Aufzeichnungsgerät der Wahrnehmung
Ist Googles Brille, jenseits der bereits angeprangerten spionagetauglichen Gesichtserkennung, nicht auch die perfekte Kombination aus Helmkamera und Bildschirm, aus möglichem Aufzeichnungsgerät unserer Wahrnehmung und möglichem Abspielgerät der Wahrnehmung der anderen? Und zeigt sie nicht, dass ein zeitgenössischer "Leviathan", in dem Thomas Hobbes das Bild des absolutistischen Staats sah, heute weniger ein überwachender Geheimdienst oder ein Unternehmen wie Google ist, sondern die autonome Kamera selbst - die Autonomie der Kamera in allen autonomen Kameras?

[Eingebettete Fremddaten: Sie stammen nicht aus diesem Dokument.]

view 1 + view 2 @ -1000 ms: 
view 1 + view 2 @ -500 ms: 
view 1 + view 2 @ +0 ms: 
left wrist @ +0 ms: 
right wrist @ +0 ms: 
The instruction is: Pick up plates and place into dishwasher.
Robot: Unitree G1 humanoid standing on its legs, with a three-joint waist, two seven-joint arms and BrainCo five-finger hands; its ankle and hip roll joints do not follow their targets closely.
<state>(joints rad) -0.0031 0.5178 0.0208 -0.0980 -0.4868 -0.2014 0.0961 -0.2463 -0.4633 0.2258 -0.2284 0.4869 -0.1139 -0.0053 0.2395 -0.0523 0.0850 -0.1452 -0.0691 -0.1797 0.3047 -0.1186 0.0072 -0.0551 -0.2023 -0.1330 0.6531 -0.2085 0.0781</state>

Denn die autonome Kamera würde sich nicht nur wie ein Souverän jeder Kontrolle entziehen. Sie bliebe auch da souverän, wo jene, die sie tragen, die Kontrolle über ihr Leben verlieren. Genau darin bestünde ihre Herrschaft: Sie würde in jedem die Sucht nach der Überwachung aller anderen entfachen. Weniger nach dem Leben dieser anderen - das ist meist langweilig genug. Sondern nach dem Moment, wo dieses durch schwere Unfälle oder den Tod jeglicher Kontrolle entgleitet. Man stelle sich vor, man hätte Michael Schumacher auf seiner tragischen Skifahrt oder gar die Passagiere von MH 370 auf diese Weise "begleiten" können.
Man wäre also schlichtweg süchtig nach Kontrollverlust. Und damit nach der autonomen Kamera selbst, nach diesem unbezwingbaren leviathanischen Bildmonster, das sich an alle bindet und alle verbinden würde - ohne selbst je gebunden werden zu können.